When Conceição started to lose is grip, however, the old sins of the past came back to haunt him. UEFA had suspended the club for breaches on the Financial Fair Play agreement, there was a huge debt increasing by the year and the club was up for grabs. There were no signs of the old-time Pinto da Costa leadership and in that turmoil, his former manager André Villas-Boas appeared out of nowhere, after a tumultuous general assembly where the Porto president watched in silence as his ultras attacked club members who dared to oppose him. It became clear to all that Pinto da Costa no longer looked for the club as anything different to a private kingdom but even if his legacy was impossible to replicate, he was in for a surprise when Villas-Boas ousted him from the presidency months after with an astonishing 80% win.

The infirm emperor is ousted

The end of Pinto da Costa’s reign as Porto president marked the beginning of a new era but by them, he already knew he had only few months to live, having being diagnosed with cancer a couple of years before. He still believed that he could stay in power up until his death, like any emperor of old. By doing that he helped tarnish even more his legacy, an undignified end for a figure that was fundamental for the club’s history as well as the history of Portuguese football itself.

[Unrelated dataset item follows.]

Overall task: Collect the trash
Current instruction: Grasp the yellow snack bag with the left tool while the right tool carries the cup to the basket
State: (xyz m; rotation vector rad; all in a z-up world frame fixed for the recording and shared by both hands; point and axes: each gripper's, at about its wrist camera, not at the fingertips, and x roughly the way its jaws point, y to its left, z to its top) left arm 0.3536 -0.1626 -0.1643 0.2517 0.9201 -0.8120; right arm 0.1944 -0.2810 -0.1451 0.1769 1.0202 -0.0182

Looking retrospectively, there are clearly two different stages in Pinto da Costa’s life in football. The first up until 2004, throws the concept of a revolutionary, a man way ahead of his time, a leader who pioneered changes that helped Portuguese football to evolve at a different pace. He set up a school of thought as many presidents from different clubs, including his rivals, followed his example over the years. He knew what to do and how to do it to win and resuscitated a club that had been illustrious for many years but was on a low when he took the helm. By doing so, establishing a dynasty that lasted for almost half a century, he became with Eusébio the most important figure of Portuguese football by a mile.

Yet, after 2004 and the Golden Whistle affair, a darker side came to life, not only with the accusations and the leaked tapes but with a change in how he embraced his tenure as president. The club entered a death spiral financially, parted ways with the very same concepts that had made them greats decades before and resembled more of a Latin American style dictatorship than anything else.

The man who took Porto to heaven also lowered them to hell. Only time will tell which version will last. Probably both, depending on what people are looking at, and where people are looking from.

What’s undeniable is the fact his influence changed Portuguese football profoundly and he will be forever remembered for that.